What is the single greatest threat to the UK economy at present? The decaying and shambolic transport system? Alcohol induced sickies and stress levels? If a number of new studies are top be believed, it is none of the above.



Cyber-loafing - the endless hours spent by staff on personal emails and web surfing - is reaching endemic proportions. If not checked, office time lost to these (innocent) pursuits will have a significantly detrimental effect on the UK economy.



The extent of the problem in terms of financial loss has yet to be quantified but new research by law employment firm Peninsula reveals that employees spend 40 per cent of their day surfing the Internet or sending personal emails.



The survey of more than 3,000 employers highlights how the problem has become increasingly serious during the past year. Each worker spends an average of three hours a day browsing the Internet, which represents a 50 per cent increase on the previous year’s figures.



According to Peter Done, the Managing Director of Peninsula, “these results prove that employers are unaware of how significant the problem is for their businesses, and depending on the size of the company the problems may alter in real significance from bad to severe."



A separate study conducted by the Department of Trade and Industry (DTI) seems to back this up.

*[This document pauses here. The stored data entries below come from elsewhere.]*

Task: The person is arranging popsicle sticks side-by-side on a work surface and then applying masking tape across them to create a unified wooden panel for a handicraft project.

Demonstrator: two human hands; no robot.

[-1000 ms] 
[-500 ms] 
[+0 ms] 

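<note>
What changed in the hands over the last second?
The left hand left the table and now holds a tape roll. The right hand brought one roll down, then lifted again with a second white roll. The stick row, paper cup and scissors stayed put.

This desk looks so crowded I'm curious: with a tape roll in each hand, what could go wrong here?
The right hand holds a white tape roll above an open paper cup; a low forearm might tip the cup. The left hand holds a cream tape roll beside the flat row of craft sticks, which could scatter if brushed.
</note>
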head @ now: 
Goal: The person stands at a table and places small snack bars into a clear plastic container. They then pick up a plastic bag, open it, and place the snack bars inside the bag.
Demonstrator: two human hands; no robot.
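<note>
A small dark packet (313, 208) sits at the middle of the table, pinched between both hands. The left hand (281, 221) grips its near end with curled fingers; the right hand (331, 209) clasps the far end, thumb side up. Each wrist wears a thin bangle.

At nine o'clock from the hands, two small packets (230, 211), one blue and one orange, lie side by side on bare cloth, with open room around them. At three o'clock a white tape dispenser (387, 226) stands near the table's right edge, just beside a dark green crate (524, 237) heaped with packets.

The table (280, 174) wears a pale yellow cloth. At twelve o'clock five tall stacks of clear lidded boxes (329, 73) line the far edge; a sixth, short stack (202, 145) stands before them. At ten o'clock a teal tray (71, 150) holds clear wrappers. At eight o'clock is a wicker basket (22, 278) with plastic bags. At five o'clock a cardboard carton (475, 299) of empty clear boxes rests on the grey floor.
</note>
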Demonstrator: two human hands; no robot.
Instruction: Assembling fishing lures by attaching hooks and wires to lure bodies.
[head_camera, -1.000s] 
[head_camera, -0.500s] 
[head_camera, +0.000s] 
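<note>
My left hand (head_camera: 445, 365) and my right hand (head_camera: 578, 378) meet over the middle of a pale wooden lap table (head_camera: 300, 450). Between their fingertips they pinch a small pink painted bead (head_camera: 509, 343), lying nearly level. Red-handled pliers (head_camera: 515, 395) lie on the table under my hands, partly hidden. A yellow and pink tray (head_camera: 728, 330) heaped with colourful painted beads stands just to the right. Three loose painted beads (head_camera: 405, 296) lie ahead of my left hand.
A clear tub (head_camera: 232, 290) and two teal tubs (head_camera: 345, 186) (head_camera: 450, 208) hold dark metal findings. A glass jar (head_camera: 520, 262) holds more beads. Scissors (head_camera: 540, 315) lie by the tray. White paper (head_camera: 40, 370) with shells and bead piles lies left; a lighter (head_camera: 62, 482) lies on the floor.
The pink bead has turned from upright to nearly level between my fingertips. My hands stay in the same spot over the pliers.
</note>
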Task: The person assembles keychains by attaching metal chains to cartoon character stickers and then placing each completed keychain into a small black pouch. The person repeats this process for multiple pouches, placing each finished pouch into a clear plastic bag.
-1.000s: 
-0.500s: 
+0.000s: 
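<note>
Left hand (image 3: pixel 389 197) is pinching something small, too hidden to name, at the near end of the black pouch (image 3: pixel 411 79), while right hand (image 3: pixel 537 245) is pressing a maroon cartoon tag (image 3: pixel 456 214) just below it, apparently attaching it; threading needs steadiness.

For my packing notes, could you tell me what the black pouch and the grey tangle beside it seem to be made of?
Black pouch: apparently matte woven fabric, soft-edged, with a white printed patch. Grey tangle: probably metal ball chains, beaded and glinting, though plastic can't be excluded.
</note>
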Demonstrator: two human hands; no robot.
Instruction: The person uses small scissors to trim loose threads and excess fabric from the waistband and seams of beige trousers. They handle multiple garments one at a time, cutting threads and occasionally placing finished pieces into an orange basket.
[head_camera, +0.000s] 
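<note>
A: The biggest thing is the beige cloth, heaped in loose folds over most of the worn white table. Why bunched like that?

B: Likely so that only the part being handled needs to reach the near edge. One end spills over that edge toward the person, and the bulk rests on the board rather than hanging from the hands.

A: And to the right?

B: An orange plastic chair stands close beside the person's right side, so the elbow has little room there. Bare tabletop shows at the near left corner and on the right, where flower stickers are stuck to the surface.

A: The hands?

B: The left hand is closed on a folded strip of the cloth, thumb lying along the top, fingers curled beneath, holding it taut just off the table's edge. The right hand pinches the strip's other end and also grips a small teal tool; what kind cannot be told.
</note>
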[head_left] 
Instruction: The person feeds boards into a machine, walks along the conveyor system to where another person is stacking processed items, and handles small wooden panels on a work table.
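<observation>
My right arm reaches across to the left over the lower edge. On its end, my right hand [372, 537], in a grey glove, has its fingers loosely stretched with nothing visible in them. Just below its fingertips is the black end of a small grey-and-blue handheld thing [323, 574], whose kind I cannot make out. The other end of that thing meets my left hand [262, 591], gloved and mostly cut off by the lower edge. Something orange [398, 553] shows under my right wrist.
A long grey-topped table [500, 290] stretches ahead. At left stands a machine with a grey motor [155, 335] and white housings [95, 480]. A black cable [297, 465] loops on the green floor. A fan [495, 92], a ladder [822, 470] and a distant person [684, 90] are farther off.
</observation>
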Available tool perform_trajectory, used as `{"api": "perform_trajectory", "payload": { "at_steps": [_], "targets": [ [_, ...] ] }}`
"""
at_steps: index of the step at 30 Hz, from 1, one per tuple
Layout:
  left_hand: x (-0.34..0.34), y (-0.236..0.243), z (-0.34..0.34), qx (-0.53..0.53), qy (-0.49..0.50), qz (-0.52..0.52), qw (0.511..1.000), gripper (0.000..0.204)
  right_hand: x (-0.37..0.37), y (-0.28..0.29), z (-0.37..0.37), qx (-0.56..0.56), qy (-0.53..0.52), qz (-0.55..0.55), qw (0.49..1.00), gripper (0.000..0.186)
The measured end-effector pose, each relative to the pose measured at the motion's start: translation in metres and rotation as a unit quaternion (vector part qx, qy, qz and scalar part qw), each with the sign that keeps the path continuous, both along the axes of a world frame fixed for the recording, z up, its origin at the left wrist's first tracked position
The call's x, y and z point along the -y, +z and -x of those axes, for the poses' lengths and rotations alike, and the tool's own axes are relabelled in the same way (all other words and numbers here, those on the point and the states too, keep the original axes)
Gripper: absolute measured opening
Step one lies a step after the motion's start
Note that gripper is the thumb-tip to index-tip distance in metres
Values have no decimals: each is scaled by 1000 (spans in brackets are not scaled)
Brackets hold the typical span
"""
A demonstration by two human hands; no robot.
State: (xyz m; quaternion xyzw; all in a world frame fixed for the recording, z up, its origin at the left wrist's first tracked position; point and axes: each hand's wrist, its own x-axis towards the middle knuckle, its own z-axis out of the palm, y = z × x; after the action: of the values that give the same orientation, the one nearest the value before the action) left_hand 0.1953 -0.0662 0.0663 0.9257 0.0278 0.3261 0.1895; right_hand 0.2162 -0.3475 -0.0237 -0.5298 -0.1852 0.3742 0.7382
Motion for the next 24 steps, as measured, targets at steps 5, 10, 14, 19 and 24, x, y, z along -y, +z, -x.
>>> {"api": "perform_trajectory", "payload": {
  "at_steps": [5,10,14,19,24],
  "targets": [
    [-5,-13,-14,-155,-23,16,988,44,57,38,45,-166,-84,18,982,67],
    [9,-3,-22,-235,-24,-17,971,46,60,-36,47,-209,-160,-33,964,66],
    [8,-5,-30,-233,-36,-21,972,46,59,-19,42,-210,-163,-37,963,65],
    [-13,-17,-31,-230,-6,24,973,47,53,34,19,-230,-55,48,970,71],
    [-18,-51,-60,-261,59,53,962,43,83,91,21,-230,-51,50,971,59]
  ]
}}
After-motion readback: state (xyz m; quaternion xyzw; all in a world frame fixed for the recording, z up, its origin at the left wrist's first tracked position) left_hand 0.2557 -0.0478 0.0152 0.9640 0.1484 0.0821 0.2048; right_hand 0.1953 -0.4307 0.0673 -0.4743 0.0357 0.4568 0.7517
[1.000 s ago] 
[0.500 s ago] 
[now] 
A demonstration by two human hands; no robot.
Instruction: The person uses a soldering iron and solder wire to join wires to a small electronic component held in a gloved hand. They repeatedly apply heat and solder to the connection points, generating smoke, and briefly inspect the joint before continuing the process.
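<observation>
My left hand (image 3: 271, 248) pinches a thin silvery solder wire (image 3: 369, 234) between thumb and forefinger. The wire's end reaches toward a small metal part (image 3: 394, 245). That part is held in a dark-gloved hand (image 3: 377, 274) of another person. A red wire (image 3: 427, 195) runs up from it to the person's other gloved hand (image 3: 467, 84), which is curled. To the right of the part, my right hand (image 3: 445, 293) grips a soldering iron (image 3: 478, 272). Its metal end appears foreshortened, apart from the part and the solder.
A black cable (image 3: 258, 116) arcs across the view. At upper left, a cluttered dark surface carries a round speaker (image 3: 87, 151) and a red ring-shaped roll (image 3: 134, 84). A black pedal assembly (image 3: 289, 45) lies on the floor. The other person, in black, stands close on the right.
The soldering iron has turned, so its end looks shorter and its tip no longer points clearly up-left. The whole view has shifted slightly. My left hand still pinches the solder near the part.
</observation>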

In a survey that incorporated 1,000 companies nearly two thirds of larger companies, and one in five of all businesses, reported staff misusing company systems. The two biggest causes were excessive personal emails and access to inappropriate websites.



Joanna Severinsson of Technology company Websense warns: “Every Internet connected desktop is effectively a whole personal entertainment system just waiting to be used.”



If this sounds slightly over the top then consider the following figures from the DTI survey:


  • Nearly a third of companies now have no controls at all over email compared to over 12 per cent in 2002.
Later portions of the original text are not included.